The BCR/ABL gene rearrangement is cytogenetically visualized in most chronic myeloid leukemia (CML) cases. About 5-10% of CML patients lack its cytogenetic evidence, however, shows BCR/ABL fusion by molecular methods. We describe two CML patients with Philadelphia (Ph) negative (-ve) and BCR/ABL positive by fluorescence in situ hybridization (FISH). Both the cases were in chronic phase at diagnosis. Conventional cytogenetics and different FISH assays were adopted using BCR/ABL probes. Home-brew FISH assay using bacterial artificial clone (BAC) for BAC-CTA/bk 299D3 for chromosomal region 22q13.31-q13.32 was performed in case 1. Both the patients were Ph-ve. In first case, dual color dual fusion (DCDF)-FISH studies revealed 1 Red (R) 2 Green (G) 1 Fusion (F) signal pattern in 80% of cells indicating BCR/ABL fusion signals on chromosomes 9 instead of Ph and 2G2F signal pattern in 20% of cells indicating two BCR/ABL fusions on both chromosomes 9q34 on presentation.
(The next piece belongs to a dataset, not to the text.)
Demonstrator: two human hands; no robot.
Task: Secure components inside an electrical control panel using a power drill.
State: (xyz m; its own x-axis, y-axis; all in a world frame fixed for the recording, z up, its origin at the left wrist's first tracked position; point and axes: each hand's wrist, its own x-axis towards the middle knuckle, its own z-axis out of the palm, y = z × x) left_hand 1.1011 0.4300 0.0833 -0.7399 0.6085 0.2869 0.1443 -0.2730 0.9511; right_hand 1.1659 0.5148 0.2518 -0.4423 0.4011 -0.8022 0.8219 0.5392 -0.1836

In second case, FISH studies revealed the 1R1G1F signal pattern indicating BCR/ABL fusion signals on chromosomes 9 instead of Ph in 100% of cells at presentation. During follow-up, both the patients exhibited 2G2F signal pattern indicating two BCR/ABL fusions on both chromosomes 9q34, which indicated a clonal evolution in 100% cells. Both the patients did not achieve therapeutic response. Relocation of BCR/ABL fusion sequence on sites other than 22q11 represents a rare type of variant Ph, the present study highlights the hot spots involved in CML pathogenesis and signifies their implications in Ph-ve BCR/ABL positive CML. This study demonstrated the genetic heterogeneity of this subgroup of CML and strongly emphasized the role of metaphase FISH, especially in Ph-ve CML cases, as it detects variations of the classical t(9;22).